身后的幕布上写着这么两个形式。“Lu-Mu technique(Grand Prize)。”
陆成和穆楠书二人看得懂,陆-穆缝合技法(特等奖)。
那边是大白天,与这边有时差。
但信息时代,信息的传播是可以即时的,得到的反馈也是即时的。
陆成忙打字:“佟老师,命名的事情,是不是太草率了?”
佟源安回道:“有什么草率的,你是研发者,随便命名都是你的自由!~”
“当然,我这也算是越俎代庖了。”
这贺礼,也算是更为别致了。
这就是科研人的浪漫。
穆楠书忽然抬头,面对着陆成眨了眨眼,眼圈微微泛红,好像一下子有许多许多的情绪要涌出来。

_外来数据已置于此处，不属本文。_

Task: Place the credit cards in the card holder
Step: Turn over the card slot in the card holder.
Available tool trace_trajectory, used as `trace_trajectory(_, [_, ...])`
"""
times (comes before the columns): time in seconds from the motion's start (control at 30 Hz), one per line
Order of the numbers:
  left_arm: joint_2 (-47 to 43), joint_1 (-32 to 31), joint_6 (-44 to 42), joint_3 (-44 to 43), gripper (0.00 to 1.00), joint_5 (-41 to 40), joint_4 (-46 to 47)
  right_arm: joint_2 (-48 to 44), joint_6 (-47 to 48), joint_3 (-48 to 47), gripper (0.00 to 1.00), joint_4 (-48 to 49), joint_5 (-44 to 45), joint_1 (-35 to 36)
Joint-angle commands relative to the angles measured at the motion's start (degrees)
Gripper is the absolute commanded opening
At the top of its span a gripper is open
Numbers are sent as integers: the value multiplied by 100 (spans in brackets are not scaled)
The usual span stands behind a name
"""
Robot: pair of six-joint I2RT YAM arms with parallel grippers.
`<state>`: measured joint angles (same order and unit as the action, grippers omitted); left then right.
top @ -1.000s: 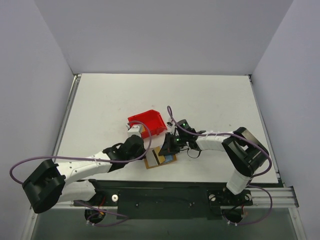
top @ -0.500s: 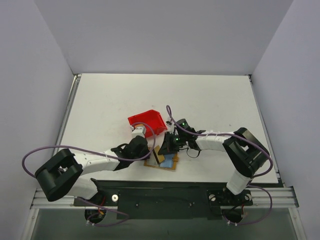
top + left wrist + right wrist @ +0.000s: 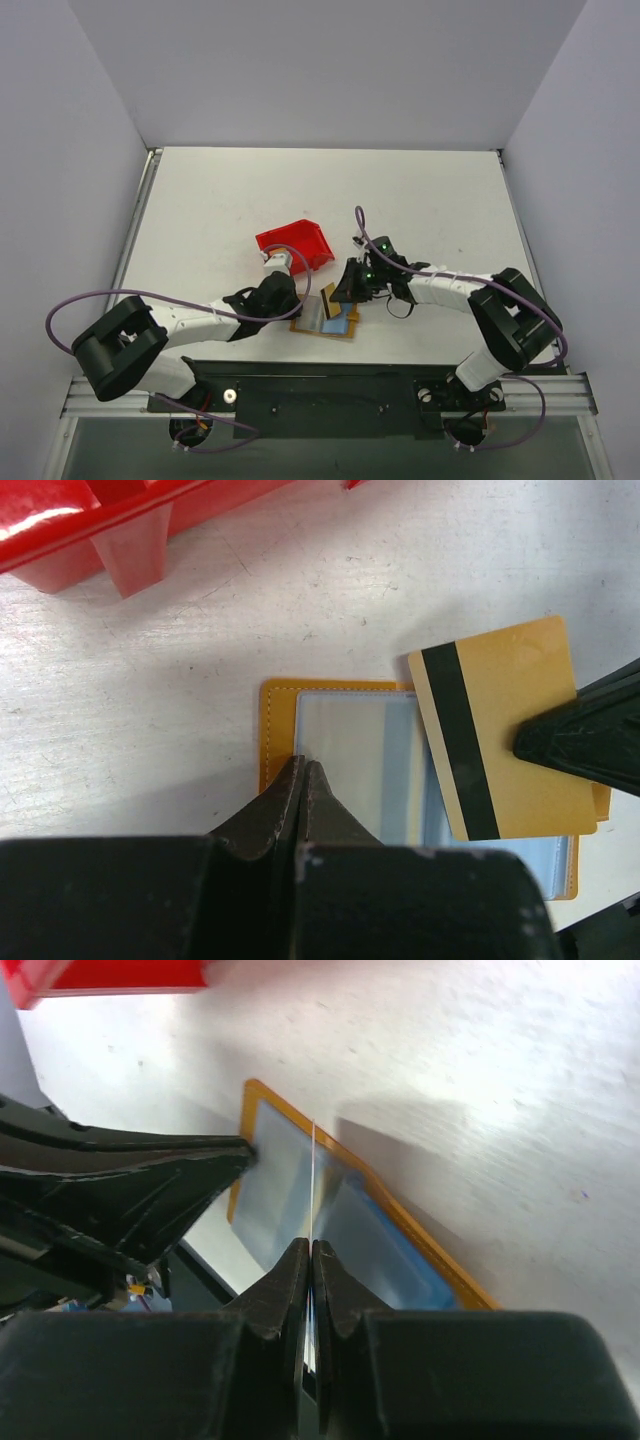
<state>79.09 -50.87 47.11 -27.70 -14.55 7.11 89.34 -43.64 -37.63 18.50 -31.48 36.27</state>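
Card holder (image 3: 275, 730) lies open flat, at 5 o'clock from the red bin (image 3: 295, 245). Left gripper (image 3: 305, 770) has its jaws together, tips down on the clear sleeve; I can't tell if it's nipping any of it. Right gripper (image 3: 311, 1250) is clamped on one card (image 3: 495, 730), over the holder's 3 o'clock half in the left wrist view. I reckon the card is stiff, light and slick, so grip the trailing edge. The holder looks floppy and likely to slide, so pin it.

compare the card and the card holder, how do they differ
The card is gold with a black stripe; the card holder is orange with a light blue panel. The card is gripped by the right gripper; the holder lies open on the table, its panel pinched by the left gripper. The card looks smaller than the open holder. Both are flat rectangles.
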Motion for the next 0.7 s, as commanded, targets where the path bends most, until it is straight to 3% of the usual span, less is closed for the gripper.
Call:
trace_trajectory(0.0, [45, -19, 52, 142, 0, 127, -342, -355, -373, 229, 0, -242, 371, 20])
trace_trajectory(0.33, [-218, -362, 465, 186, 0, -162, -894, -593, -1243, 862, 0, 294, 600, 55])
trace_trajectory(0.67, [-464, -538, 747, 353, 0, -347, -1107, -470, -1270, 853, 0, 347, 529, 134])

陆成读懂了穆楠书的眼神,轻声说:“还是很想当临床医生的吧?”
“嗯。”穆楠书的哼声有些哽咽,委屈、幸福、喜悦在这一刻夹杂。
“会有机会的。”陆成在沙发上把穆楠书搂进了怀里。
厨房,穆冷下意识地要从厨房里走出门欸一声,但被闫桑悦给拉住了。
轻轻地咳嗽一声,压低声:“你干嘛去?”
“我,他。”穆冷手指指着门外和门里面。
闫桑悦不屑地抬起了下巴:“以前你追我的时候,思想没这么保守啊?”
穆冷闻言瞬间老实了。
叹了一口气,穆冷还是对着外面看了好一阵,缓缓点头道:“他们两个,还是真的有很深的感情的,希望他们可以一直走到最后最后。”
……
吉市,某小区内。
戴临坊坐在了楼顶。
是小区的楼顶,他吹着风,望着星星不是很多的星空,抬头看天!
一边聊天:“佟教授什么时候把技法命名了的?”
“很早之前啊,而且这不是一个技法哦,是一整套。”谢苑安说。
“这你们协和医院也愿意同意?”戴临坊问。
“不同意怎么样?和湘雅医院的同行一起打擂台,证明我们参与过原创?还能给出哪些实质性的证据么?”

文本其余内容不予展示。